Providing all families with the food, housing, and healthcare support they need to survive and move forward reduces their drain on public resources while adding future economic assets to the community.

 

Assure a Work/Life Balance for Lower Income Families

Analysts recommend that policymakers acknowledge the additional burdens placed on their economically strained populations. Working multiple jobs or many hours a day keep parents away from their children for too long, especially during their most vulnerable early years. Social policies that facilitate suitable transportation or provide financial supplements to replace hours not worked can give parents ad children the time together needed to ensure an adequate learning environment in the home. Further, community-based child care, low-cost or free preschool, and other publicly funded resources can stabilize a family and build a foundation upon which they can grow beyond their current economic class.

 

Level the ‘Wealth Acquisition’ Playing Field

Data reveals that wealthier families tend to stay wealthy, and poorer families tend to stay poor, not because they are destined for those outcomes but because the systems are designed to maintain that status quo. Notable tax advantages, savings and investing resources, and multiple wealth-preserving economic exemptions all favor wealthier citizens while being unavailable to their less affluent neighbors. In many jurisdictions, the financial system is intentionally steered to reduce the tax rates for wealthy community members through a series of deductions and exemptions, so they pay a smaller percentage in taxes than their less-wealthy neighbors. In other areas, policies prohibited upward financial mobility by allowing banks to limit loan access to borrowers who would use them to buy houses or start businesses. The practice intentionally suppressed the economic growth capacity of millions of Americans.

 

Release Untapped Resources by Eliminating Segregation

The segregation of whole populations because of color, religion, or some other determiner has been a common practice in America since its inception. The effort has cost the country untold trillions as a result. Worse, the concept of ‘income segregation,’ the separation of communities based on their relative income levels, has been growing, even while poverty and unemployment levels are dropping.

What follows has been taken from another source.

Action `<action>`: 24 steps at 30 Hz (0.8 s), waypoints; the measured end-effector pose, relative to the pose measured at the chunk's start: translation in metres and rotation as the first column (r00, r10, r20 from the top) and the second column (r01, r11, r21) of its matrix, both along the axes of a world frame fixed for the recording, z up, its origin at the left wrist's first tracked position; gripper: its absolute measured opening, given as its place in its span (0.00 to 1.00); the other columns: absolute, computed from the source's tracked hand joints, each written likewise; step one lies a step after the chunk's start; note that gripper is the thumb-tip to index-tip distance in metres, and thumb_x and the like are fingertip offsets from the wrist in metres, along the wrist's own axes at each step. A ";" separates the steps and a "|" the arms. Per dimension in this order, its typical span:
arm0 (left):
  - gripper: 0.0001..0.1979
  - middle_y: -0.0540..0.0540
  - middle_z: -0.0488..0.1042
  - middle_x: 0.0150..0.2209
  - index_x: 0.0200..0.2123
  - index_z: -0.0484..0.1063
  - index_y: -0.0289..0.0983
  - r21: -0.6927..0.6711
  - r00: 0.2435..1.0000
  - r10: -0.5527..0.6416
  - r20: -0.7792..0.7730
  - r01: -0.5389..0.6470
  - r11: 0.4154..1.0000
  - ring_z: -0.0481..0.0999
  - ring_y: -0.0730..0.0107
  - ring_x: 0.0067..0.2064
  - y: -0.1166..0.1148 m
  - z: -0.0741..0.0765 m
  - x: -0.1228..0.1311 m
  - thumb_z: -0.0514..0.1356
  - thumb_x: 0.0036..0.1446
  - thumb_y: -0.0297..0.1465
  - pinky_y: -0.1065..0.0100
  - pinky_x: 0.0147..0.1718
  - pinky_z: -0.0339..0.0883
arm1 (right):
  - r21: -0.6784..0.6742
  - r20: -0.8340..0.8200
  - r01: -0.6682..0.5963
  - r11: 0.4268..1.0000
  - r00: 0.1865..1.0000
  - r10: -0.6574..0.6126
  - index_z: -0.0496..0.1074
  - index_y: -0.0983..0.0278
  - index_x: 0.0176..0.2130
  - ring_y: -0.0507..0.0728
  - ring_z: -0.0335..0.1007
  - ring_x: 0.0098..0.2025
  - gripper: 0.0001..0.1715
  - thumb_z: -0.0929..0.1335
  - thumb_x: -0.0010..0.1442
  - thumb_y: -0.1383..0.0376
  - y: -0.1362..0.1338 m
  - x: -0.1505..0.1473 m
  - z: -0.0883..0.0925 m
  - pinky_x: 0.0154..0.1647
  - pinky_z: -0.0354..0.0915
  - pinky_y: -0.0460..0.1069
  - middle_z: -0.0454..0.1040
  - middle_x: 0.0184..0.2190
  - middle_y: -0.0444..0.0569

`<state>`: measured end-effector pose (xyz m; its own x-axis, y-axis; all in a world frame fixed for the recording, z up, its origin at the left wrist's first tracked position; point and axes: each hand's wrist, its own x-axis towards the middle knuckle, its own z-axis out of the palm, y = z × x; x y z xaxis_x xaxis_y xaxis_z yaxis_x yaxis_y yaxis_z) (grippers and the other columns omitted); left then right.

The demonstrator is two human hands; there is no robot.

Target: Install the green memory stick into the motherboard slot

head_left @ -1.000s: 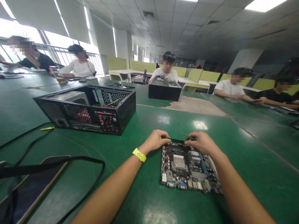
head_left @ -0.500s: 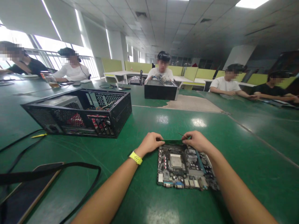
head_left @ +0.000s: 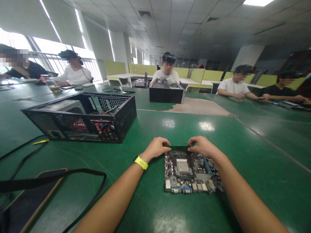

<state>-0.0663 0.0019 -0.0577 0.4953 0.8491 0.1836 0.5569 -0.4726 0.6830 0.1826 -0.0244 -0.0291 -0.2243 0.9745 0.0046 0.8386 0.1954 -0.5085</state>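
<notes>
A motherboard lies flat before me, its ports toward me and a silvery processor in its socket. At its far edge a green RAM stick stands across the board. My left hand, wearing a yellow-green watch, pinches the stick's left end. With my right hand I grip the right end between thumb and fingers. A thin dark rod pokes out leftward from that hand; its kind is unclear. Whether the stick is seated in a slot cannot be made out.
An open black computer case lies to the left, cables and a yellow tie beside it. A dark board with a black strap is at the near left. Across the green table a gloved person works at another case; several people sit around.
My right hand has moved slightly left, along with the thin rod. More of the green RAM stick shows between the hands. My left hand stays at its end.
</notes>
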 end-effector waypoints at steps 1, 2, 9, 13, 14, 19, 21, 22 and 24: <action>0.09 0.49 0.75 0.26 0.32 0.78 0.34 -0.003 1.000 -0.006 0.005 0.006 1.000 0.70 0.70 0.29 0.000 0.000 0.000 0.62 0.48 0.33 0.72 0.28 0.59 | 0.006 0.010 -0.001 1.000 1.000 0.001 0.75 0.65 0.31 0.53 0.69 0.31 0.10 0.69 0.48 0.63 -0.001 0.000 0.001 0.32 0.61 0.46 0.76 0.30 0.46; 0.09 0.49 0.75 0.26 0.32 0.78 0.34 -0.007 1.000 -0.013 0.011 0.013 1.000 0.70 0.70 0.29 0.000 0.000 -0.001 0.62 0.48 0.33 0.72 0.28 0.59 | 0.015 0.023 0.004 1.000 1.000 -0.004 0.75 0.65 0.32 0.53 0.70 0.32 0.10 0.69 0.48 0.62 -0.001 0.001 0.003 0.33 0.61 0.46 0.76 0.31 0.46; 0.16 0.48 0.77 0.29 0.39 0.78 0.33 -0.037 0.996 -0.039 0.078 0.042 0.998 0.73 0.69 0.31 0.004 -0.003 -0.005 0.64 0.47 0.35 0.72 0.30 0.63 | 0.147 0.182 0.069 0.987 0.979 -0.096 0.76 0.63 0.36 0.56 0.70 0.31 0.20 0.65 0.55 0.51 -0.034 -0.041 0.040 0.30 0.58 0.48 0.77 0.30 0.50; 0.11 0.47 0.78 0.29 0.34 0.79 0.34 -0.033 0.996 -0.026 0.085 0.029 0.999 0.74 0.68 0.31 0.003 -0.005 -0.004 0.62 0.48 0.32 0.72 0.30 0.63 | -0.037 0.375 -0.203 0.978 0.904 0.202 0.78 0.62 0.33 0.60 0.74 0.34 0.25 0.66 0.52 0.45 -0.081 -0.100 0.049 0.31 0.62 0.49 0.78 0.32 0.53; 0.10 0.47 0.78 0.29 0.32 0.79 0.34 -0.029 0.997 -0.021 0.080 0.023 0.999 0.74 0.68 0.32 0.003 -0.005 -0.004 0.62 0.48 0.32 0.72 0.31 0.63 | -0.076 0.421 -0.236 0.969 0.873 0.246 0.78 0.63 0.34 0.62 0.74 0.35 0.27 0.66 0.50 0.44 -0.090 -0.111 0.047 0.32 0.64 0.50 0.79 0.33 0.55; 0.09 0.48 0.79 0.29 0.31 0.79 0.35 -0.006 0.999 -0.005 0.043 0.005 1.000 0.74 0.68 0.32 0.001 -0.006 -0.003 0.61 0.48 0.31 0.72 0.31 0.62 | -0.146 0.526 -0.259 0.955 0.797 0.296 0.79 0.67 0.37 0.67 0.76 0.37 0.24 0.68 0.50 0.51 -0.106 -0.135 0.039 0.37 0.69 0.55 0.79 0.35 0.61; 0.09 0.48 0.78 0.28 0.31 0.79 0.35 -0.004 1.000 -0.007 0.028 0.007 1.000 0.74 0.68 0.32 0.002 -0.006 -0.003 0.61 0.47 0.31 0.72 0.30 0.62 | -0.148 0.531 -0.269 0.952 0.790 0.306 0.78 0.67 0.37 0.67 0.76 0.38 0.21 0.67 0.51 0.54 -0.105 -0.135 0.040 0.37 0.69 0.56 0.79 0.35 0.61; 0.09 0.48 0.78 0.28 0.31 0.79 0.35 -0.003 1.000 -0.007 0.022 0.007 1.000 0.74 0.68 0.31 0.002 -0.006 -0.003 0.61 0.47 0.32 0.72 0.29 0.61 | -0.152 0.534 -0.277 0.949 0.785 0.315 0.78 0.67 0.37 0.67 0.76 0.38 0.21 0.67 0.50 0.56 -0.105 -0.135 0.040 0.37 0.70 0.56 0.79 0.35 0.62; 0.09 0.48 0.78 0.28 0.31 0.79 0.35 0.002 1.000 -0.005 0.013 0.005 1.000 0.73 0.69 0.31 0.002 -0.006 -0.003 0.61 0.48 0.32 0.72 0.28 0.61 | -0.162 0.538 -0.296 0.941 0.773 0.336 0.78 0.68 0.38 0.67 0.76 0.39 0.19 0.67 0.50 0.58 -0.105 -0.137 0.042 0.38 0.70 0.56 0.79 0.35 0.62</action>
<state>-0.0689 0.0043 -0.0636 0.4974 0.8461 0.1916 0.5451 -0.4766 0.6898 0.0458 -0.1296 0.0125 -0.4646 0.8417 -0.2751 0.8756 0.4830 -0.0006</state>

Research reveals that people earning higher salaries tend to gather and live in close-knit neighborhoods, which are unaffordable to those who make less money. They intentionally or inadvertently ‘segregate’ themselves into these high-wealth factions, which are inaccessible to those not equally qualified. The practice reduces the opportunity for less-wealthy people to achieve the mobility necessary to join them:

Those high-earners frequently gained that capacity through access to advanced educational resources, assets that are only available to people with more financial resources.

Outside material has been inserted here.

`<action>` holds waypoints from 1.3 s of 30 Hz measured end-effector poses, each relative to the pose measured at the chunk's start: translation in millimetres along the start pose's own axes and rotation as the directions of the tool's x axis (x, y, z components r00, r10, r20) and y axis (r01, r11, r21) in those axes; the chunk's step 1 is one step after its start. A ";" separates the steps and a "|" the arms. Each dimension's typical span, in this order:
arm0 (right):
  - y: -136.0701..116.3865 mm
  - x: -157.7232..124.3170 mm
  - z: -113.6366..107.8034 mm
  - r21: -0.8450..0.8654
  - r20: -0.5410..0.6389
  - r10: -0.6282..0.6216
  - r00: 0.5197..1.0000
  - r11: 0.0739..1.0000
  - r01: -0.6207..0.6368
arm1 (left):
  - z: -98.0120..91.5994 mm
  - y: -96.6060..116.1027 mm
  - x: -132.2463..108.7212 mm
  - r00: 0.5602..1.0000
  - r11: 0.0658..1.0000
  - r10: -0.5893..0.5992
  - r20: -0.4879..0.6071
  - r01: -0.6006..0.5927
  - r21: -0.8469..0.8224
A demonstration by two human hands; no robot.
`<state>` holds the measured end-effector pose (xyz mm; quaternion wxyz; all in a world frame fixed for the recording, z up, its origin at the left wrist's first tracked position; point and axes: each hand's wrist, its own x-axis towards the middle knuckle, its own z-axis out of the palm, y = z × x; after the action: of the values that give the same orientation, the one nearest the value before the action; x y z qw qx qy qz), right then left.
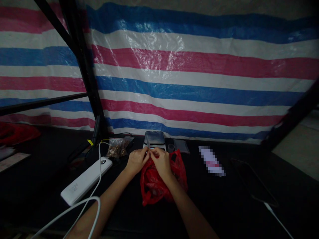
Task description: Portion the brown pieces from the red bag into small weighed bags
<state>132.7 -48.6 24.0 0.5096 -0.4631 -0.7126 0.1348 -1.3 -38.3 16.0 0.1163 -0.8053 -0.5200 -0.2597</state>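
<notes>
My left hand [136, 161] and my right hand [161, 163] meet at the fingertips, both pinched closed. Between them a small clear plastic bag [148, 139] stands up edge-on, thin and hard to make out. Below and around my right hand lies an open red plastic bag [179, 171]; its contents are too dark to tell. Just beyond my fingers sits a small digital scale [154, 137], its front partly hidden by my hands. Small clear bags filled with brown bits [116, 148] lie to the left of the scale.
Right of the scale are a small round clear container [170, 147] and a stack of flat clear bags [181, 146]. A white power bank [86, 181] with a white cable lies at left. A blurred-out item [211, 161] and a dark phone [254, 182] lie at right.
</notes>
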 end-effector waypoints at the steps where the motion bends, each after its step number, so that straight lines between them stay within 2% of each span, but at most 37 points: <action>1: -0.4 0.2 -0.4 0.000 0.007 -0.010 1.000 1.000 0.010 | 0.3 -1.0 -0.1 1.000 1.000 0.008 0.002 -0.008 0.000; 5: -0.7 1.1 0.5 0.056 0.001 0.006 1.000 0.998 -0.006 | 1.7 -3.3 -0.5 0.999 0.999 0.045 0.001 -0.045 -0.017; 11: 7.1 4.2 4.1 0.190 -0.019 0.080 0.997 0.979 -0.075 | 1.9 -3.8 -0.8 0.994 0.997 0.074 -0.079 -0.077 -0.031; 17: 19.3 10.1 -6.4 0.077 -0.165 0.138 0.977 0.989 -0.126 | -2.8 3.9 -3.7 0.992 0.998 0.063 -0.105 -0.065 -0.008; 24: -1.8 0.5 -5.6 -0.033 -0.043 -0.046 0.998 0.998 0.045 | -1.9 9.6 -2.6 0.991 0.991 -0.120 -0.063 0.116 -0.070; 31: -0.2 -0.5 -7.2 -0.201 -0.043 -0.023 0.999 0.979 0.014 | -0.9 10.2 -3.2 0.999 0.983 -0.009 -0.040 0.001 -0.184; 36: 4.3 -0.5 -8.3 -0.333 -0.043 -0.058 0.997 0.942 0.040 | -1.4 11.6 -2.5 0.998 0.990 -0.048 -0.042 0.042 -0.135; 39: 2.8 -2.3 -7.6 -0.350 -0.015 -0.098 0.995 0.933 0.087 | -1.5 11.2 -1.7 0.997 0.994 -0.081 -0.021 0.079 -0.069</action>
<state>140.8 -51.1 24.1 0.4364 -0.5143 -0.7379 -0.0252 7.8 -45.2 17.3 0.0845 -0.7843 -0.5413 -0.2911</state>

Further, those wealthy community members then invested in the educational resources needed by their children to grow and thrive, and those children, in turn, moved to neighborhoods with escalated property values that froze out less financially secure families while spreading the income gap even wider.

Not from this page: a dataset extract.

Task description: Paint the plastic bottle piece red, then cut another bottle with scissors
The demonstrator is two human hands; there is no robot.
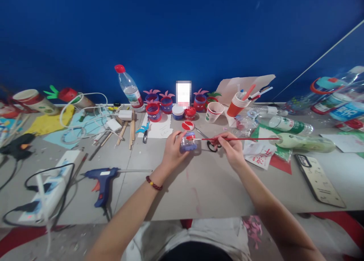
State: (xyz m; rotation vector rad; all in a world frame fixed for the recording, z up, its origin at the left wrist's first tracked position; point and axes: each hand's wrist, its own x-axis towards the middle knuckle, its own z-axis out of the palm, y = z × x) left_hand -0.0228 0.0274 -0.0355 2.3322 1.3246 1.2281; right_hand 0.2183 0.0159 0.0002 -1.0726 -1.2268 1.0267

These trends have been steady since the 1980s. Many of today’s wealthiest communities are the beneficiaries of the policies and practices that have effectively ‘walled in’ their economic advantages at the expense of their neighbors in general and their society at large. The community as a whole suffers because it can’t access or release the untapped resources trapped in the lower economic classes, who, in turn, can’t access the educational resources they need to raise their financial profile.